Le rire de mon interlocuteur m'a foutu la nausée.

Je sens au fond de moi que rien n'est normal.

Et mon instinct me trompe rarement.

Dix heures plus tard, Nate est encore aux abonnés absents. J'ai fait quatre fois le tour du quartier à sa recherche, mais il n'est nulle part. J'ai même été jusqu'à Central Park pour effectuer à pied le chemin qu'il fait habituellement en courant, en vérifiant dans les buissons qui longent la piste s'il n'est pas tombé dans les pommes.

Le soleil commencera à se coucher d'ici quelques heures, sans que Nate ne soit rentré à la maison. Un pressentiment négatif m'habite, comme une menace qui pèse lourdement au-dessus de ma tête, un présage de mauvais augure qui plane sur ma vie et risque de la bouleverser. Je ne sais pas encore de quoi j'ai peur, mais l'angoisse s'est insinuée par chaque pore de ma peau pour gagner progressivement ma tête et annihiler tout sens commun. Réfléchir convenablement ne m'est plus possible, tout se mélange et s'emmêle dans mon cerveau.
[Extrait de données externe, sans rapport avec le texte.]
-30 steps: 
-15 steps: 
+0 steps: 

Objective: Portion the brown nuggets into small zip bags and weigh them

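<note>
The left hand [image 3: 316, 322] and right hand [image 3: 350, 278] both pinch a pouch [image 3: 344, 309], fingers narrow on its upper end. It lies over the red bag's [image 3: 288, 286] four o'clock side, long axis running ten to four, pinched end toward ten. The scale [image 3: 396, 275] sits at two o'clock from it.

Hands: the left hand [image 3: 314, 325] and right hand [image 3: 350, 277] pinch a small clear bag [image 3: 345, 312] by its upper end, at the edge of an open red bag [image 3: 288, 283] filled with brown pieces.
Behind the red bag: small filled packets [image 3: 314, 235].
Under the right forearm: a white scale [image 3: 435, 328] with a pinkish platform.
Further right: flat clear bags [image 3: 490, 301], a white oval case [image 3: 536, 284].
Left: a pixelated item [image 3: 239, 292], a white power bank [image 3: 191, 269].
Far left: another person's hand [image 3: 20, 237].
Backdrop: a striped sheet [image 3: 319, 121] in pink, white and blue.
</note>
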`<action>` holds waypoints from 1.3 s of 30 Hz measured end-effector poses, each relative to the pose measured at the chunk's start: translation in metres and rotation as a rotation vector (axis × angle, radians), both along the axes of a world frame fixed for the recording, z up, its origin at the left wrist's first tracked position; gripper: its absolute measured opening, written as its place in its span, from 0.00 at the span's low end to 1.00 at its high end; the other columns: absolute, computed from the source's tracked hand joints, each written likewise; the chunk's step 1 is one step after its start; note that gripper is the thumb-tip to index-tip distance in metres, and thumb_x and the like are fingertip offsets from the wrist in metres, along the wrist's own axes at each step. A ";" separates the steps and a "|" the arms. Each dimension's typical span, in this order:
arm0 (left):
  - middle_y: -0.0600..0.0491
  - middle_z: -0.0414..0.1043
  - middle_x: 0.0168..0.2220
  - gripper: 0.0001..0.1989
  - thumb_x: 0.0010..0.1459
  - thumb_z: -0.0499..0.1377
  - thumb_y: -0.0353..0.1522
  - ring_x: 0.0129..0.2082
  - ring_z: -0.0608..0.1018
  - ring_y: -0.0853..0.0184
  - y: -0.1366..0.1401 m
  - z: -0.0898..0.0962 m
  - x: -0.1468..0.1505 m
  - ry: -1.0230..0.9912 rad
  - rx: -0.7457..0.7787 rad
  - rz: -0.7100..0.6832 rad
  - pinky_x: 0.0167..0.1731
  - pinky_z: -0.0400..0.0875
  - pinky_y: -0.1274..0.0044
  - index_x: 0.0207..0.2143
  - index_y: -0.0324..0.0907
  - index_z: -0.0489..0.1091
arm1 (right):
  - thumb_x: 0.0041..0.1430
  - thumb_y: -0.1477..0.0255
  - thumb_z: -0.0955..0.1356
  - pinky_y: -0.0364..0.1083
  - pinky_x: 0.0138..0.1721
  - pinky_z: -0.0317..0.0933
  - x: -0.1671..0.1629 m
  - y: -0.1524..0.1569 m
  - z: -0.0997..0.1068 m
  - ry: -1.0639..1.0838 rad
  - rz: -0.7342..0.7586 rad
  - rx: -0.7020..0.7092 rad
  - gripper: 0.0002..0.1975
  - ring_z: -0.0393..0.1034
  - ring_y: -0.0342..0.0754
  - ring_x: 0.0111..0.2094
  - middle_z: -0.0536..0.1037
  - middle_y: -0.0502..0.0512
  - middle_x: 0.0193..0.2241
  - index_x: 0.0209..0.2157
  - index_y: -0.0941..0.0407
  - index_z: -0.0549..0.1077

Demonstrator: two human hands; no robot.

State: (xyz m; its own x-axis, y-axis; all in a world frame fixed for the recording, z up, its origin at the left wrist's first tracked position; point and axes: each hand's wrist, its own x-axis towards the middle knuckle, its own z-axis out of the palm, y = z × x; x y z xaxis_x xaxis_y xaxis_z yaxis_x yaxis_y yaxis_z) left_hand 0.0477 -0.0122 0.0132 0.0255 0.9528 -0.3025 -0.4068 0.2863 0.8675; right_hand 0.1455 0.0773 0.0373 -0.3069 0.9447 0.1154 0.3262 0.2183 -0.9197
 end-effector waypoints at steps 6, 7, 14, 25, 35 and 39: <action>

Douze heures plus tard, Nate n'est toujours pas réapparu. Le ciel s'est assombri, un croissant de lune pointe timidement entre les buildings new-yorkais sans que mon amour n'ait regagné la maison. Assoiffée, je m'approche du réfrigérateur pour me servir un verre d'eau quand un papier aimanté sur la porte attire mon attention. C'est un bout de calepin déchiré auquel je n'ai porté aucune attention jusqu'à présent, alors que j'aurais dû.

Bordel, j'aurais dû.

Je saisis le mot, faisant tomber au sol l'aimant qui le retenait. Un magnet ramené de Tahiti par mes parents se brise en une dizaine de morceaux qui se répandent sur le carrelage froid de la cuisine.

Ces morceaux sont infimes en comparaison de ceux de mon cœur.

Mon cœur, lui, se brise en millions de morceaux.

En milliards de fragments répandus sur le sol de cette pièce qui m'oppresse. C'est comme si les murs se refermaient sur moi à mesure que ma lecture progresse.

Mes mains tremblent et mon pouls s'accélère lorsque je lis le contenu du papier. Un paragraphe tracé en italique au stylo noir décrit mon cauchemar et le début de ma descente aux enfers : « Je m'en vais. Ne me cherche pas. Je ne veux pas être trouvé. Je suis désolé. Adieu, amore mio ».

Douze heures et trois minutes plus tard, Nate n'est nulle part et ne sera plus jamais là.

Quant à moi, j'assimile difficilement qu'il est parti, qu'il s'est enfui et qu'il ne reviendra pas.